Lack of intuitive fear can cause instinction.

*Where intelligent people are the people more intelligent then the group by a good degree but not intelligent enough to bridge the inferential divide.

Well, if we're talking about real world analogies to the AI box test, I have a minor caveat: sometimes, on Less Wrong, I see what seems to me to be the implied message that the more intelligent not only have an advantage over the less intelligent, but that the more intelligent can ipso facto completely control the less intelligent, at least in the context of hypotheticals and puzzles. This may be a wise assumption to make when we're dealing with a self-improving AGI, or with Eliezer in the context of his famous tests. But in my own experience, I personally find it difficult to control some minds that are on some level weaker than my own. Think of training cats, or calming down a screaming toddler.

I also suspect that, without too much trouble, I could go to the seedier sides of any big city or a sleazy traveling carnival and find a fair number of people who might not have anything like my academic credentials, but who would be able to con me out of my money if I were foolish enough to listen to them. Is that different from playing the AI box game with Eliezer? I don't know, because we don't have transcripts of the two games.

Who here would be confident in his or her ability to win the AI box game against an experienced professional grifter of average intelligence cast in the AI role? For that matter, if such a game could be arranged, who -- if cast in the role of the AI -- would be confident in his or her ability to win the AI box game against a cranky toddler?

Any smart person who really knows how to control the actions of less intelligent people could potentially make a fortune advising corrections facilities, juvenile halls, and schools with severe chronic discipline problems.

Any smart person who really knows how to control the actions of less intelligent people could potentially make a fortune advising corrections facilities, juvenile halls, and schools with severe chronic discipline problems

I'm in general agreement with your post, but being good at X is quite different from being good at teaching how to do X.

Good point. Anyway, I think we agree that controlling people is not always an easy task, even for people who are very, very smart in other ways.
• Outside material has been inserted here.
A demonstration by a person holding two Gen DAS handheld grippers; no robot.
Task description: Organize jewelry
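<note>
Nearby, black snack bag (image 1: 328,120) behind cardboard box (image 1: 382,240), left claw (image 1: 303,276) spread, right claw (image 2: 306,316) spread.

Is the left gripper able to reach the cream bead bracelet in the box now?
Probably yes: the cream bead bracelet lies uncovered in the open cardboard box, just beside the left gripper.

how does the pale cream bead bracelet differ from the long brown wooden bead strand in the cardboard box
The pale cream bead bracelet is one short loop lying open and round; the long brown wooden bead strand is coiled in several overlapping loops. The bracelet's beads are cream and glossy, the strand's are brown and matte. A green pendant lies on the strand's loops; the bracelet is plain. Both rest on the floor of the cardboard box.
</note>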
This assumes that we are talking about a single linear measure of intelligence, which doesn't seem to be the case with normal humans. For example the same person can be above average in spacial reasoning but below average in verbal reasoning.

The relevant analogy for this would be social intelligence, so the person you should be the most suspicious of is the person who has displayed the greatest ability to manipulate social situations, though ironically if they are socially intelligent they should be able to prevent you suspecting them.